Thanks for the reviewer pointing out the questions. The catalytic mechanism of this system can be described as follows. The hydrogen molecules dissociated on the surfaces of the TiH_1.971 nanoparticles and then the hydrogen atoms could be easily transferred to the surface of Mg particles to generate MgH₂ during the hydrogenation process, in this way, the activation energy for hydrogenation was reduced and the hydrogenation kinetics was enhanced. Similarly, TiH_1.971 nanoparticles also effortlessly took up hydrogen atoms from the MgH₂ matrix to form hydrogen molecules in the dehydrogenation reaction. As a result, the dehydrogenation kinetics of MgH₂ was greatly improved after being catalyzed by TiH_1.971 nanoparticles. We have added this part into the revised manuscript.

3) Page 1: T_d = 300 °C, but then we read T_d = 20-100 °C. I guess this should be T_a (from absorption).

Author reply:

Thanks for the reviewer’s comment. T_d = 300 °C in page 1 is isothermal hydrogen dehydrogenation temperature in this paper. T_d = 20-100 °C is the ideal hydrogen evolution temperature after adding catalyst as described in the reference. They are the dehydrogenation temperatures under two different systems, and there is no connection between them. In order not to confuse each other, we have deleted the description of this literature in the revised manuscript.

4) In some places '°C ' (for temperature) are used and in other data we see 'K'. Can the authors convert the values and enter the same unit everywhere?

Author reply:

Thanks for the reviewer’s careful examination. We have converted the values and provided the same unit in the revised manuscript.

5) The experimental section:

The second paragraph (MgH₂ synthesis): experimental equipment should be described in more detail (scheme of the experimental setup?). Are the authors sure that the obtained samples were always the same? The fifth paragraph: 'the dates were collected' - unclear; 40 Kelvin Volt?
There is no description to the experimental setup for de-/hydrogenation reaction. Most information we read in the result and discussion section (a little bit too late).

Author reply:

Thanks for the reviewer pointing out this question.

The MgH₂ powders were synthesized by heat treatment and mechanical ball Firstly, the Mg powers were heatd by a sieverts-type volumetric apparatus at 380 ºC and a hydrogen pressure of 65~70 bar. Then, the samples were ball-milled at a speed of 450 rpm for 5 h in a planetary ball mill system (QM-3SP4, Nanjing). The ball-to-powder ratio (by weight) was 40:1. Subsequently, repeating the above two steps. Finally, the products of MgH₂ were obtained after absorbing hydrogen under 380 ºC and a hydrogen pressure of 65~70 bar. We cannot guarantee the MgH₂ prepared each time was identical. We prepared multiple batches of MgH₂ and mixed them evenly to deal this problem. 40 Kelvin Volt referred to the experimental conditions for XRD testing. The data we collect was the value of diffraction peak generated by the device. The de-/hydrogenation reaction in this paper was occurred in a high pressure of gas absorption and desorption tester designed and assembled independently by laboratory.
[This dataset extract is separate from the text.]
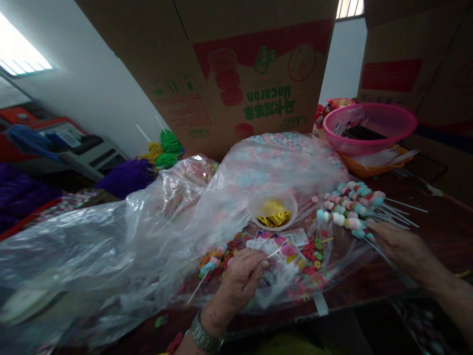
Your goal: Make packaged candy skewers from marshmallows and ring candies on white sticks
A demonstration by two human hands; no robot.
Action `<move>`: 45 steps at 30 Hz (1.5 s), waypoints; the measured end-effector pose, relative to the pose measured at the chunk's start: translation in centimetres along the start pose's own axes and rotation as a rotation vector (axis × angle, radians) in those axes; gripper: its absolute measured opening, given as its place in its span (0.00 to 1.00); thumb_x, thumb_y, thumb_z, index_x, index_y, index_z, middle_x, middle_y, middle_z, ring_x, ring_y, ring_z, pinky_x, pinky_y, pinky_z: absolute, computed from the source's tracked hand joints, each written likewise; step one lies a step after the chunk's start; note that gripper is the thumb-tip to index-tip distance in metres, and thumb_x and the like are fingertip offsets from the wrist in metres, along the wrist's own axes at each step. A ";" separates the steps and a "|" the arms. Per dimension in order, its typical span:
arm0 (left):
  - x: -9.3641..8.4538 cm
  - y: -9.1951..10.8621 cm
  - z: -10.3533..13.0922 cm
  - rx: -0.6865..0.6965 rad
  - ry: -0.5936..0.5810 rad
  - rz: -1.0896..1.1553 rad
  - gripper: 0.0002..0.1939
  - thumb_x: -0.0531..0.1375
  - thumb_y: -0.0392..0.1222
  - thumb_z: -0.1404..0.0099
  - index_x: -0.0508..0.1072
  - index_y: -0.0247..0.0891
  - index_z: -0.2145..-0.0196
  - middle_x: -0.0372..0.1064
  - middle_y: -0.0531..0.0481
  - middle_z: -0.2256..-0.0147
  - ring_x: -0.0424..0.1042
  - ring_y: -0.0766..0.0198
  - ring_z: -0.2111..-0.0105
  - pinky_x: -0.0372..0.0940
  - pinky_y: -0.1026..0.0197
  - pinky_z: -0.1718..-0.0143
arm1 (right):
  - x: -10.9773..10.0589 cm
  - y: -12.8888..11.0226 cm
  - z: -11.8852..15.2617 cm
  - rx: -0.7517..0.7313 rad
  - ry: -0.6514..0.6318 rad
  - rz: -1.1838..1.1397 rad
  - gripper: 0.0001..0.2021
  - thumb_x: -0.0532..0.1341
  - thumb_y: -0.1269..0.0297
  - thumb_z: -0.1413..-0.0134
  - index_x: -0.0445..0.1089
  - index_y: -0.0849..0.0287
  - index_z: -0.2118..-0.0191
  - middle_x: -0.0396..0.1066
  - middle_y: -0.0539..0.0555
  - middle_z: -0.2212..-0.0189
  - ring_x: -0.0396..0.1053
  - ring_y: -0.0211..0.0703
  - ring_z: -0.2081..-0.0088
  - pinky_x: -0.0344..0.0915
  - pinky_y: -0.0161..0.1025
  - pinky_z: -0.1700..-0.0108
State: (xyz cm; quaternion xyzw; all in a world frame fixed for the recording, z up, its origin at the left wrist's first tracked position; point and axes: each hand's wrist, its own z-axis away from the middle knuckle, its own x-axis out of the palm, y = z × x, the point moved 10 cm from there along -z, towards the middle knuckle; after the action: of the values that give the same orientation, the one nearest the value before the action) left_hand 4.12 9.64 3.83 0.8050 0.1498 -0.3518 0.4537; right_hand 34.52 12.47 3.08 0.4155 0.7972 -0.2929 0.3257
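Observation:
My left hand (246, 276), with a watch on the wrist, is closed in a pinch on a thin white stick (277, 249) over the small printed wrappers (291, 251). My right hand (399, 246) reaches to a pile of candy skewers (347, 202) on the right; its fingertips are at the skewer (342, 220) nearest me, and its grip is partly hidden. Another candy skewer (210, 266) lies left of my left hand, beside colourful ring candies (236, 241). Behind the wrappers stands a round tub (275, 217) with gold ties.
A large clear plastic bag (166, 202) spreads over the left and middle, with pastel candies (284, 143) at the back. A cardboard box (266, 64) stands behind. At the back right, a pink basket (399, 123) sits above an orange tray (365, 170).

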 end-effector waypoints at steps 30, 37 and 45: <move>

The data of the sample’s temperature and pressure changes would be recorded by the computer. We have adjusted and transformed the relevant expressions in the revised manuscript.

6) Results and discussion section

The first paragraph (point 3.1.): XRD method may not 'see' impurities due to a small amount or non-crystalline form (so this is not the proof demonstrating the purity of the catalyst); what about using XRD method instead of TEM to determine mean size of nanoparticles in the samples? TEM may not may not distinguish agglomerates from single nanoparticles. The second paragraph (point 3.2.): the reader may be surprised finding out that the effect of catalyst concentration was also studied (there was nothing about it in the abstract and experimental section); the influence of a diameter is hardly visible in Fig. 2a and b; can you change the X-axis scale? What was the diameter after the reactions? (I think this was the real diameter of the nanoparticles - not before the temperature processes; especially when you mentioned crystal growth process e.g. on Page 7).

Author reply:

Thanks for the reviewer pointing out this question.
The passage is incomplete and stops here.